Barbara Pym has such a knack for telling a story of seemingly misfits and eccentrics with a deftness and lightness of touch that you just can't help smiling to yourself. Buried in Print and I decided (well, maybe I sort of nudged but happily BiP is a willing partner in reading) on whim to pick a Barbara Pym novel and decided on Quartet in Autumn--a reread for BiP but a first go for me (and this is a novel I had wanted to read last summer when I bought the lovely Picador reissue that you see here). What I like about Pym's novels is that I often see bits of myself in her characters, and what I like more is that they (or maybe she) doesn't take themselves/herself too seriously.
This is a novel set in 1970s London. It follows a quartet of friends (colleagues in an office) who are in the autumn of their lives. Edwin, Norman, Letty and Marcia. "Pym conducts us through their day-to-day existence: their preoccupations, their irritations, their judgements, and - perhaps most keenly felt their worries about having missed out on life as post-war Britain shifted around them." And since this is Pym, we're talking stylish, sparkling prose.

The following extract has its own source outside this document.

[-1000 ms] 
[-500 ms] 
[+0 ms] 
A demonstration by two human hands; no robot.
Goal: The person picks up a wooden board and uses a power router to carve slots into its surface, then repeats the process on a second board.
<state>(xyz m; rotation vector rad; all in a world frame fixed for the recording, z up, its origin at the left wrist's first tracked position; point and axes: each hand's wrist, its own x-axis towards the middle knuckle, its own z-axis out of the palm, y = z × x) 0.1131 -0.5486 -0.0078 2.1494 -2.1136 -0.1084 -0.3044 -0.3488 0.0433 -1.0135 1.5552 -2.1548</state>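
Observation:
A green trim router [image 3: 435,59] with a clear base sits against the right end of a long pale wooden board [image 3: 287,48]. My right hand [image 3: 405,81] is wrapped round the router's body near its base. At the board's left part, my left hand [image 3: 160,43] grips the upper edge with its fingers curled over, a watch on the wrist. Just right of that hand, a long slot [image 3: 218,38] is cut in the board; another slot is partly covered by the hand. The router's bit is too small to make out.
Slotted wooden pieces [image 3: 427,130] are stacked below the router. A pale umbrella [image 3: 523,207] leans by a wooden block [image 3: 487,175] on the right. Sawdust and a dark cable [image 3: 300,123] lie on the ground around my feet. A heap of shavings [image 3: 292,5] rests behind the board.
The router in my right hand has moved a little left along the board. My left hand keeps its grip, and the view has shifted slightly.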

On the day we meet them, all four have (though not together) visited the library. So, of course, this is where I draw my teaser from.
"Of the four only Letty used the library for her own pleasure and possible edification. She had always been an unashamed reader of novels, but if she hoped to find one which reflected her own sort of life she had come to realize that the position of an unmarried, unattached, ageing woman is of no interest whatever to the writer of modern fiction. Gone were the days when she had hopefully filled her Boots Book Lovers' library list from novels reviewed in Sunday papers, and there had now been a change in her reading habits. Unable to find what she needed in 'romantic' novels, Letty had turned to biographies of which there was no dearth. And because these were 'true' they were really better than fiction. Not perhaps better than Jane Austen or Tolstoy, which she had not read anyway, but certainly more 'worth while' than the works of any modern novelist."
Edwin's visit is to consult reference works for research on a certain clergyman, Marcia uses the library as a warm place away from the office for a change of scenery, a place to pick up free leaflets and also a place to dispose of unwanted objects (not rubbish for the dustbin mind you, but other unclassified objects that could be left in a corner somewhere).
Maybe modern novelists don't write about people of a certain age who are solitary souls, but lucky for us Barbara Pym does.